EV confronts budget cuts
Glenewinkel discusses mergers, layoff situation
At the latest community meeting of the East Valley School Board, Wednesday, upcoming state budget cuts and plans to merge East Valley and Mountain View middle schools were discussed.
Superintendent John Glenewinkel explained to a large group at East Valley Middle School what he expected in state budget cuts which were approved by the state legislature shortly after East Valley’s meeting. He then outlined plans to ease the transition for students at both schools and took questions from the audience.
“We still have teachers on lay-off status,” he said. He also expects to eliminate three administrative and two central office positions.
He said that of the 25 teachers who received layoff notices last month, only nine to 12 still have them. He hopes to have all staffing questions answered by June 10.
Seventh- and eighth-grade students will attend East Valley Middle School for the 2011-’12 school year. Sixth grade students will stay at one of the district’s five primary schools, Otis Orchards, East Farms, Trent, Trentwood or the Continuous Curriculum School. During the 2012-’13 school year, only eighth graders will attend EVMS and the primary schools will serve kindergarten through seventh-grade students, with the goal of moving to all K through 8 schools by the 2013-’14 school year.
As far as the merger, Glenewinkel said the district plans to keep all enrichment programs it currently offers such as math, science, art, music and the Planned Enrichment Program. The district did find different programs offered at the two middle schools. One school offered pre-algebra to its sixth graders while the other did not. One school offered high school-level science to its middle schoolers. One school had a robust music and art program.
With the merger, Glenewinkel expects these programs to be available to all middle school aged students.
The district will also blend its sports teams. Glenewinkel looked around the gym at East Valley Middle School and pointed out the orange and blue paint in the gym and said while it won’t be repainted, the banners of achievements of both schools will be hung on the walls.
“We will be the Knights,” he said. From elementary school through high school, every school will be united under one common brand with the same school colors.
He said uniforms at both middle schools have been inventoried—the newest uniforms they found were the singlets from Mountain View’s wrestling team. East Valley’s football uniforms were about three years old. The others were approaching the end of their life spans and would need replacing in the next couple of years, anyway.
“The cost of new uniforms is fairly insignificant given that we would have to purchase in three or four years anyway,” he said.
The fall sports schedules have been completed and the district is working on its winter sports scheduled.

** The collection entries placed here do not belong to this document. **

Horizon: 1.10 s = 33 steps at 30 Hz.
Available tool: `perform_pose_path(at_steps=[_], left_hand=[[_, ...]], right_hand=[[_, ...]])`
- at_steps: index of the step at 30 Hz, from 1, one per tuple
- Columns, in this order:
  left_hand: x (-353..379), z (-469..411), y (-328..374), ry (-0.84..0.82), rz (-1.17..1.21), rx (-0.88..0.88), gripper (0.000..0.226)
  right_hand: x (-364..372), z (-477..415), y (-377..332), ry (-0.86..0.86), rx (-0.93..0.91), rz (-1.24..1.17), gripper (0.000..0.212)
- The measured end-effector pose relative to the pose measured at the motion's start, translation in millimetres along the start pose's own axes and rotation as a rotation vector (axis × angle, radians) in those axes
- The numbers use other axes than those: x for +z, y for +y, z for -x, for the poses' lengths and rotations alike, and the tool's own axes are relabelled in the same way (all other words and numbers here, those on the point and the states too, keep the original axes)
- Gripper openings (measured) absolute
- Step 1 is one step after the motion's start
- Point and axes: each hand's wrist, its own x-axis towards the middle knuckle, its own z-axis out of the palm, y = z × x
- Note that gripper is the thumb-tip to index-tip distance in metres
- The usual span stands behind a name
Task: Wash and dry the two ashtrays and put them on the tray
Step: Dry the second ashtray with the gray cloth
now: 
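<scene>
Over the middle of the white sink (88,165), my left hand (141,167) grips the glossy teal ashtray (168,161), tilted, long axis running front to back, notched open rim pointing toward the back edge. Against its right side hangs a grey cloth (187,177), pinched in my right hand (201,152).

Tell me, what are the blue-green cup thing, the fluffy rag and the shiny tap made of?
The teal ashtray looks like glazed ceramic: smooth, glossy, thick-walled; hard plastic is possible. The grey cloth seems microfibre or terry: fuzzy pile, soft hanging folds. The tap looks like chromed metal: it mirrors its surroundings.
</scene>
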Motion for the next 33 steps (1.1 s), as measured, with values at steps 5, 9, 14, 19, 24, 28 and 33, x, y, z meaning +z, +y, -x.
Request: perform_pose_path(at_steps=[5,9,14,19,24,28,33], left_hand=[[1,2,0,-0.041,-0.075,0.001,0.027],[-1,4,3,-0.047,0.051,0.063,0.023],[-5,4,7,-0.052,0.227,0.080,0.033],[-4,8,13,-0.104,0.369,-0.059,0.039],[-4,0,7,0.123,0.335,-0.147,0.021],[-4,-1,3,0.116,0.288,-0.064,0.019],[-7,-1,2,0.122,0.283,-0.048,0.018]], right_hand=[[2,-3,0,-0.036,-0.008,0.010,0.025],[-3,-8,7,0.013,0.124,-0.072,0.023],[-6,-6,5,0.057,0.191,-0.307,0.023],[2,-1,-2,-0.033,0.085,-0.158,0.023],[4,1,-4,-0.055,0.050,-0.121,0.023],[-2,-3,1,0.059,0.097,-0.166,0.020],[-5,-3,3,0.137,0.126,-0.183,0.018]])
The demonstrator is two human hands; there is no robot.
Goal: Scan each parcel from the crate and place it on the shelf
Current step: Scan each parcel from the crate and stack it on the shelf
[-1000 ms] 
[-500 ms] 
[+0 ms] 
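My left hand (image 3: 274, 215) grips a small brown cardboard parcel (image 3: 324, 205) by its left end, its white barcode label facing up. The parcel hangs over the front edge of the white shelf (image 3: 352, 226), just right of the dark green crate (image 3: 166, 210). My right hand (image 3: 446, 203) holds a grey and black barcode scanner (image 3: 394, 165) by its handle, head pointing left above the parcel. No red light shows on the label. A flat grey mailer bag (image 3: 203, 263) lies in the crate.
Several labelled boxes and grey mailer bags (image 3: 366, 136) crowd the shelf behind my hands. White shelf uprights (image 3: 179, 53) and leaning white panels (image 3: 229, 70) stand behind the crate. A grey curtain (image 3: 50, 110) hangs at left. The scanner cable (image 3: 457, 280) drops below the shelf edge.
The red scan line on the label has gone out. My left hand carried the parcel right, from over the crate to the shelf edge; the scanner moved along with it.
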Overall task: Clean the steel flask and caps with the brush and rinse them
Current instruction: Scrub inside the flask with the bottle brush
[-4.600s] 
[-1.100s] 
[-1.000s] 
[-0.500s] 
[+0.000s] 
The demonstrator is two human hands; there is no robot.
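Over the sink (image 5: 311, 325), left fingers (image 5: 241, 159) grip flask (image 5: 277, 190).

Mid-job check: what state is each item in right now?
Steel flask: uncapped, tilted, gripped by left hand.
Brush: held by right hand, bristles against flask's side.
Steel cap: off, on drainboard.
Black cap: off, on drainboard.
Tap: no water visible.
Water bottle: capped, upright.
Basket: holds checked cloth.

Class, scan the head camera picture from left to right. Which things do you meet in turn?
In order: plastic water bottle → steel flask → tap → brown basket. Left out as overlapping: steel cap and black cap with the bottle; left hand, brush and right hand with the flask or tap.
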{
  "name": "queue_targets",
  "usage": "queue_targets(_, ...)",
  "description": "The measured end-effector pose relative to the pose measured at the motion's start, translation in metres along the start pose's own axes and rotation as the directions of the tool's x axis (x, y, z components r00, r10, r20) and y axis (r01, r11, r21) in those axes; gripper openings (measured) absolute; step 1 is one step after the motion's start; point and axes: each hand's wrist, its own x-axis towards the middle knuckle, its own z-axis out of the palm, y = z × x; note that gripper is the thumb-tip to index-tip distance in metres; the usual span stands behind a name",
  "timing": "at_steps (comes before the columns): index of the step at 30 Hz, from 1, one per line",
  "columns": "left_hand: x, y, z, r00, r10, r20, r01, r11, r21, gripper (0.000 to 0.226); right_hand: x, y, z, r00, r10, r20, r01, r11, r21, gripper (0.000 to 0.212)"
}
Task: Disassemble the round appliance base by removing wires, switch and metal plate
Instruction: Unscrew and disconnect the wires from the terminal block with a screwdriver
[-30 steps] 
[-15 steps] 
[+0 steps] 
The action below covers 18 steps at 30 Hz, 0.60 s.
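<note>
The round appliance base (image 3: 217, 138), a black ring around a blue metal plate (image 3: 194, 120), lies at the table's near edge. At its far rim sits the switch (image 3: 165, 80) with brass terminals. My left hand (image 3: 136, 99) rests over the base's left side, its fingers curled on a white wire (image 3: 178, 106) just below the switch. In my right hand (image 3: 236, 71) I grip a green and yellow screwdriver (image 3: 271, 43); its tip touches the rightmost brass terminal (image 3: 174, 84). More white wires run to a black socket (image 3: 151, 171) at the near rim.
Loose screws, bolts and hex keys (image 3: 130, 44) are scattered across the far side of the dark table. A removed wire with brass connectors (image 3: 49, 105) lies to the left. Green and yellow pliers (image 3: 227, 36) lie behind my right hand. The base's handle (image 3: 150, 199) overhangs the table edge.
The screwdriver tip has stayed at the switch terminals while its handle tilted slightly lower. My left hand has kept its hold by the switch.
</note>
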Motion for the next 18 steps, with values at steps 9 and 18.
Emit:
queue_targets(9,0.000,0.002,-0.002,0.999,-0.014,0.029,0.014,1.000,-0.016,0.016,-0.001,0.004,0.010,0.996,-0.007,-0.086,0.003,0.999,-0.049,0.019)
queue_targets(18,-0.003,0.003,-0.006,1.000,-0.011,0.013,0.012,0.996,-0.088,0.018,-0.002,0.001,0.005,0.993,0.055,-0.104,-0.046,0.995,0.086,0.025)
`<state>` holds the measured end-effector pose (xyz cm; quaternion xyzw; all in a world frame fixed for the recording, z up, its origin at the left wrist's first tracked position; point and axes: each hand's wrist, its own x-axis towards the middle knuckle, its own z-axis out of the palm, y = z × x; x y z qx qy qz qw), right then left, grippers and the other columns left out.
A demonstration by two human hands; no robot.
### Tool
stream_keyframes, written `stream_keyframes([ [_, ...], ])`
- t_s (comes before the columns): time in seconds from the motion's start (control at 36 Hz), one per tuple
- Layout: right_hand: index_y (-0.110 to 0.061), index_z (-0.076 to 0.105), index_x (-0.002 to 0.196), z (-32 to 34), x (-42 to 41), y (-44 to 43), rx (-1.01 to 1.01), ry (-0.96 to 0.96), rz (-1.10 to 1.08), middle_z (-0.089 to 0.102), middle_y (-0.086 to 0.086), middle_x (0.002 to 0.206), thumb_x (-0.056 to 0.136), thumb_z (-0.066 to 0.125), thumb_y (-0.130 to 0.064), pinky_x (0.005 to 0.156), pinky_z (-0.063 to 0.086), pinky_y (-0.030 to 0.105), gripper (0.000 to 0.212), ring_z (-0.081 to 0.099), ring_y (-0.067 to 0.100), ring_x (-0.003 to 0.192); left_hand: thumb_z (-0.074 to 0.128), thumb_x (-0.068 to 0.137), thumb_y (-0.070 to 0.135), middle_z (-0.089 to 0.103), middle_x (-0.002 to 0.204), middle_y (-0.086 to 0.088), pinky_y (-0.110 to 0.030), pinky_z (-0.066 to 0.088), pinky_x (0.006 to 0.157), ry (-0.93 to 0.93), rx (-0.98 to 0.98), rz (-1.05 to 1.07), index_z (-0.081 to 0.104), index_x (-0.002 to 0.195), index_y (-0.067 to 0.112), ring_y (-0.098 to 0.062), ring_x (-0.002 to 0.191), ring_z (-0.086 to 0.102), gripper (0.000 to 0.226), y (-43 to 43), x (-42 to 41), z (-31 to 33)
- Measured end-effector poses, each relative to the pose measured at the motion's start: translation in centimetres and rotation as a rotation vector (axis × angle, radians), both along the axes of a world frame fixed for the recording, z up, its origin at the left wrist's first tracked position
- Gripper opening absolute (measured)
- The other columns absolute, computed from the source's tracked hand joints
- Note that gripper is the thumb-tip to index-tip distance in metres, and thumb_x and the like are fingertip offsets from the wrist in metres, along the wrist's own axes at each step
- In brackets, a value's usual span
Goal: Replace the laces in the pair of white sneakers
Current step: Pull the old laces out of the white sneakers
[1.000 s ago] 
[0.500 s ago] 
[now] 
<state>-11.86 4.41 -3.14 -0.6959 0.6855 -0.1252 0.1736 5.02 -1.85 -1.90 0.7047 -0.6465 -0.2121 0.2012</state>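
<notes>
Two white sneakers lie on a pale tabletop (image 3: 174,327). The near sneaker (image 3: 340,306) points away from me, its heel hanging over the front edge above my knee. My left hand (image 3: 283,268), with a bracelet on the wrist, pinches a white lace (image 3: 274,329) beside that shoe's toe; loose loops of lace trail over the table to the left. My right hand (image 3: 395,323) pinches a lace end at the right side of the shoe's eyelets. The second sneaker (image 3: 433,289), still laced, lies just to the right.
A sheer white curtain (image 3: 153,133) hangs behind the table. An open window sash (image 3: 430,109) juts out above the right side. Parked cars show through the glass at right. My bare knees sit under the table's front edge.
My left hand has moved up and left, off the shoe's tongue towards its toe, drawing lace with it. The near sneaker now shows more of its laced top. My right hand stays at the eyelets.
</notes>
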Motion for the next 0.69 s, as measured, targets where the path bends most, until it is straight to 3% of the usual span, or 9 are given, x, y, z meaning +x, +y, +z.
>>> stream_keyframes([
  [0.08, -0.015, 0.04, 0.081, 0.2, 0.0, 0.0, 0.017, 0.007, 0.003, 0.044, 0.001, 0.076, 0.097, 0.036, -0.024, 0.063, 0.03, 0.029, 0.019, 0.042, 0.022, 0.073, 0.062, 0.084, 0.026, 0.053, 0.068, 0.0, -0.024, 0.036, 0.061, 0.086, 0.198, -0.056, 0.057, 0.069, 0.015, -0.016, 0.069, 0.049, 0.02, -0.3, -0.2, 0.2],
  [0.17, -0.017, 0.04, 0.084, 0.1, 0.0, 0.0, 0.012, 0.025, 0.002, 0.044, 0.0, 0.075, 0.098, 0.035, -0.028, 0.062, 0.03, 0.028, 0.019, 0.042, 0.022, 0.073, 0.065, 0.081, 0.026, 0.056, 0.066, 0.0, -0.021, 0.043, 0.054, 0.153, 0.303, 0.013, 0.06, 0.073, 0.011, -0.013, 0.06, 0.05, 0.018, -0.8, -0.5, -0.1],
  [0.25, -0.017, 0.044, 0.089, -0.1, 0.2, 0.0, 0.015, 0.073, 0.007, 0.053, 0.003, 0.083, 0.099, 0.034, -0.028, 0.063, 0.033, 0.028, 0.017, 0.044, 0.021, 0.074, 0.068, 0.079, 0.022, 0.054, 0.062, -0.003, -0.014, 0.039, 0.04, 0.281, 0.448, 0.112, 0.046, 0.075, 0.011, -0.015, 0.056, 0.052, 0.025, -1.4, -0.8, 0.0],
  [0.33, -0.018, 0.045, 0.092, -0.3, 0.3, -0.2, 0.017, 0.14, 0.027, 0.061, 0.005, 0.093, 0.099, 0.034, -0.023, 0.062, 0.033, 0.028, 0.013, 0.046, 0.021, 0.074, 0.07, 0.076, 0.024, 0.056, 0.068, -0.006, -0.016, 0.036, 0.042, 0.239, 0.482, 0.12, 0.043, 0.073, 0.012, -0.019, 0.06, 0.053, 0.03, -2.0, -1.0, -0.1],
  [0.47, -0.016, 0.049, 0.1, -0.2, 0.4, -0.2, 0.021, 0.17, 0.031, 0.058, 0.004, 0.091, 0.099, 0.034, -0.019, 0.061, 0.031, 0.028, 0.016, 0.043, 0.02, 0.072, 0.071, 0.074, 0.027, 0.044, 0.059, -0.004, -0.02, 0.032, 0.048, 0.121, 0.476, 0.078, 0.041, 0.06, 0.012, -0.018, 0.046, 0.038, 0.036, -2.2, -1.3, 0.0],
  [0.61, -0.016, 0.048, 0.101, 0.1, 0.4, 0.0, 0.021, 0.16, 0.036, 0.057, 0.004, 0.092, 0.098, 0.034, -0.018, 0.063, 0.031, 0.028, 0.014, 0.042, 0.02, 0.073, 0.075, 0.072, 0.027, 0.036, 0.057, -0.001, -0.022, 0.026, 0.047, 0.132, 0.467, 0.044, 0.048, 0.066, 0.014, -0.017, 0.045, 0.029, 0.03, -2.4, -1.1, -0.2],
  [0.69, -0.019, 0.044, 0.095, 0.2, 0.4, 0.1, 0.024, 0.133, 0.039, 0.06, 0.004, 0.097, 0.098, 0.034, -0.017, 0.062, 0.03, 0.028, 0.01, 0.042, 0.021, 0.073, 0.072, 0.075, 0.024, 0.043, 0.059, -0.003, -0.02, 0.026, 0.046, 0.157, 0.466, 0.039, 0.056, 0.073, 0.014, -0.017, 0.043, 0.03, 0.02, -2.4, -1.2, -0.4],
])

Creating a common culture in the district is also on the list of activities in the coming months. There will be events for the students to meet and grow accustomed to each other both at the end of the school year and before the start of school this fall.
“We want parents there,” Glenewinkel said.
There are Associated Student Body officers at both schools, as well as officers that have been elected in other groups, such as the National Honors Society. Glenewinkel said those groups would serve as one body, with co-officers.
Start times during the day may change, with the school day both starting and ending a little earlier than this year.
One resident asked why uniforms were taking precedence over books, since he had heard that some students were going without books.
Board Chairman Mitch Jensen said he looked into this. He found that in a math class, a teacher was using supplemental materials that weren’t district sponsored.
“Every kid has the text the district provides,” Jensen said.
Another parent asked if the district had followed state law in regards to the closure of Mountain View. He asked if the proper public hearings have been held before the school is closed.
Glenewinkel said he believes the school board has followed these procedures during the last year of discussing the district’s re-visioning plan.
“We believe we’ve exceeded it,” Glenewinkel said. He added there are two public hearings scheduled during the school board’s regular meetings on June 14 and 28. The final vote will take place in August.